Disclaimer: I am not an investment advisor. When I describe my own trading activities, it is not intended as advice or solicitation of any kind.

16 November 2010

Big News for Boring Trades

It's been a busy few days.  The CiG trade finally fired a signal on Friday, but I was in Colorado all weekend so I didn't have time to write it up.  Then I came home with a head-cold just in time to support a major roll-out at the office that went pretty wrong.  By the time I got home last night all I wanted to do was sleep.  So now here we are.  Excuses excuses.
 
Saving Money While Asleep
First the CiG trade on Friday.  You may recall I decided to run it on S&P futures as well as treasury note futures, because I feared that treasury notes would bore me to death.  On Friday, it signaled a buy-on-close on the S&P, so I did.  Things were looking good Monday morning, but not good enough to reach the target exit signal.  By this morning, the whole world was fleeing from risk again and the stock market opened significantly lower.  Since there are no clearly-defined stop rules, I decided to sell the position for a loss shortly after the stock market opened.  I felt that what we were seeing was not a momentary blip but in fact a setup for a selling day.  I was right: I sold the position at 1188 at 9:00.  At the 3:00 close, ES was down to 1176.

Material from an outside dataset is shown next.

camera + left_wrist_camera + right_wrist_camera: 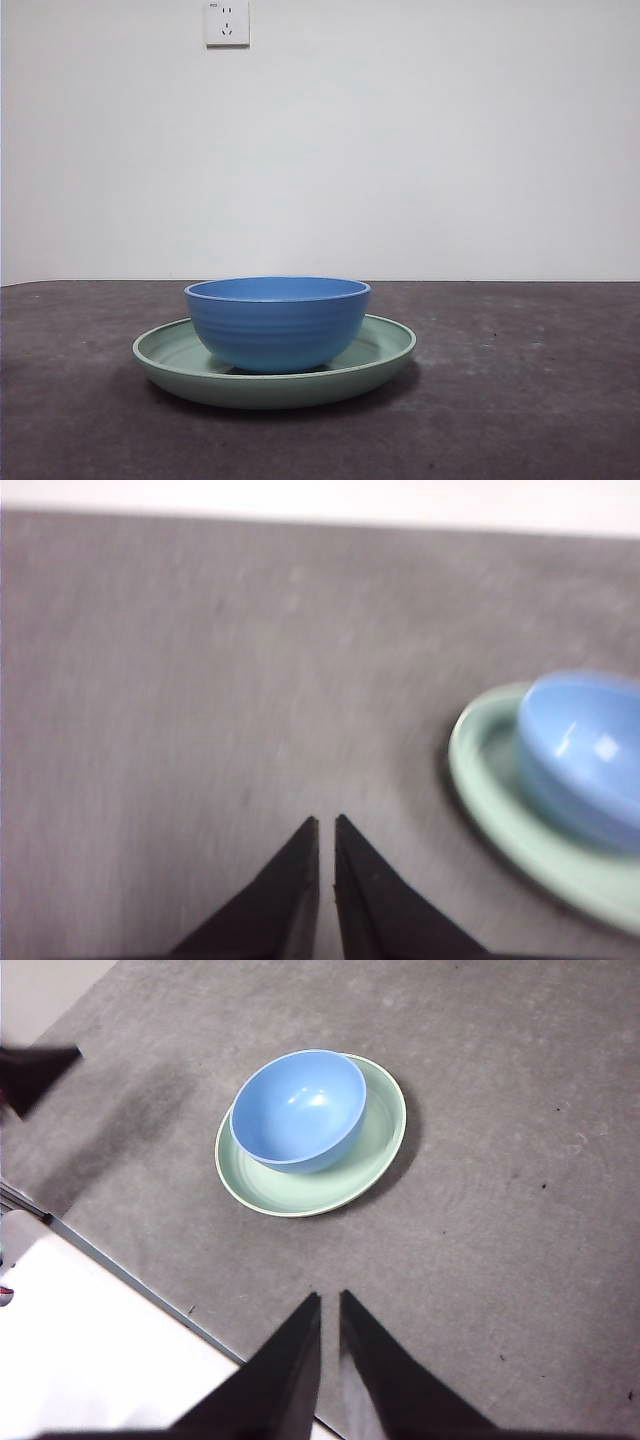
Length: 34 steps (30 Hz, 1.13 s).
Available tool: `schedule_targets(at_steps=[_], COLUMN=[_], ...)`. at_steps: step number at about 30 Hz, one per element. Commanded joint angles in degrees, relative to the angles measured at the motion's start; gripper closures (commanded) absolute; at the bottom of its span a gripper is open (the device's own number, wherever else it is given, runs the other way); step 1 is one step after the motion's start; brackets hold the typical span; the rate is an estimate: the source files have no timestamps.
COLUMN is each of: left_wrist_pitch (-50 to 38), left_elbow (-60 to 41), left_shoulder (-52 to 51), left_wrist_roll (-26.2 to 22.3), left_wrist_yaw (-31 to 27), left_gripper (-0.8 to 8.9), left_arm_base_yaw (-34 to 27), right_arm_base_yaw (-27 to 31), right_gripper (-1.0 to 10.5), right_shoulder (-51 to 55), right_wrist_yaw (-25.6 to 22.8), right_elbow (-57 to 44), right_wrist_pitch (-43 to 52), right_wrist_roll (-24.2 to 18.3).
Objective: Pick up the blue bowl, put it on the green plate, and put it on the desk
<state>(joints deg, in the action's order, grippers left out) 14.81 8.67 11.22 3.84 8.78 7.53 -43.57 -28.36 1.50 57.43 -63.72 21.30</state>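
green plate (385,360) on desk (540,400) holds upright, empty blue bowl (277,322).

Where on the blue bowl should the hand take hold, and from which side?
Likely the rim of the blue bowl, from above, one finger inside and one outside. It sits upright and open in the green plate, whose raised rim blocks a low side approach.
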Motion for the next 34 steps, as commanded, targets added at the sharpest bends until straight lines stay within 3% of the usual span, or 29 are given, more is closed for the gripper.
schedule_targets(at_steps=[1,7,13,34], left_wrist_pitch=[-0.96,-1.11,-1.75,-2.62], left_elbow=[-3.17,-6.82,-7.15,-7.39], left_shoulder=[-2.91,-8.26,-11.06,-11.06], left_wrist_roll=[0.00,0.26,0.26,0.26], left_wrist_yaw=[-0.24,-0.96,-8.70,-8.81], left_gripper=[7.87,7.87,7.87,7.87], left_arm_base_yaw=[-0.68,-2.49,-2.80,-2.80], right_arm_base_yaw=[-0.59,-0.59,-0.59,-0.59], right_gripper=[9.2,9.2,9.2,9.2], right_shoulder=[-0.33,-0.33,-0.33,-0.33], right_wrist_yaw=[-0.04,-0.04,-0.04,-0.04], right_elbow=[0.33,0.33,0.33,0.33], right_wrist_pitch=[0.70,0.70,0.70,0.70], right_wrist_roll=[0.37,0.37,0.35,0.37])
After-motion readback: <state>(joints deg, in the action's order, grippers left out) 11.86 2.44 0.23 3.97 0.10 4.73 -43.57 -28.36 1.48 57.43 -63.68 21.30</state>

Because CiG tries to buy on dips, though, it had another buy signal come out on ES today.  Pleased at my ability to dodge at least some of the sell-off today, I decided to get back in with a new long position at the close.  So I'm still long from Friday, but I took a 12-point ($550/contract) hiatus.  That's almost a winning trade all by itself.  Not a bad money-saving siesta.

No joy in treasury note futures yet.  Yawn.

Insert Spy Pun Here
CS|MACO, another boring trade, is finally starting to see some life.  It has been locked flat while SPY has rallied over the last 3 months, due to the bearish signal coming out of the contrarian investor sentiment component and the bullish signal coming out of the moving-average-crossover component.  One of those two opposing forces was removed today when SPY closed below its 25-day moving average, breaking the SPY>25MA>200MA relationship that has been in place since October 4.  That's not a sell signal yet, though, because the terms of the trade state that I won't enter a position on the removal of a signal.  I need the CS component to affirm its bearishness tomorrow after the close before I can short this puppy.

A Boring Iron Condor is a Good Iron Condor
Unfortunately, this one is starting to get a little exciting.  When I opened the position I groused about my poor judgment a little bit regarding the low price I was paid to initiate.  Sure enough, the VIX almost immediately rallied while RUT flagged, causing my delta to increase as I rode the curve down toward my put spread.  Delta of +16 this morning, so time to adjust already.

It seems ridiculously early to be thinking about exit orders, but I could buy back my call spreads for only 60c already; so I put in some limit orders to buy back at 20c.  That doesn't help my delta, but it does lock in a profit on half the trade - and with some careful adjustment the other half might not cost too much.

As for the put spreads, I looked at the mouse-ear like I used last month and decided it was overkill: RUT was 710 or so when I was adjusting, and my put spreads are 660/650s.  A mouse-ear would throw my delta so horribly negative that I would have to buy back most if not all of my call spreads to contain it.  Plus it was crazy-expensive, at $21.

The next thing I looked at was simply reducing the call spread position.  That would certainly help the delta and the feel of the position, but I felt the cost was a little high.  A variant of this is to roll the call spread down a few strikes, also increasing the position a bit to finance the roll.  This increases risk, and I wasn't happy with the outcome or my perception of the risk-reward trade-off.

I also looked at Wolfinger's Kite Spread, which involves a naked long OTM put and a credit put spread even farther OTM with 3-4x the size on it for financing.  That had some real potential, but it really hurt the theta.  Ultimately I decided I could achieve my delta goals and flatten the value graph best by putting on some 630/640 debit put spreads.  I bought just enough (at 1.90) to get the delta under +5.  By the close, the delta was back up to +5 again, but that's within my parameters.

Boring News for Big Trades
I'm still not holding GLD calls, and I'm glad.  I'm looking for bargains in some of the mining companies right now, but I haven't had time to look very hard yet.  Earnings season is upon us, and if I can capture a couple of positive earnings surprises before the event-driven IV goes through the roof, I'll be a happy camper.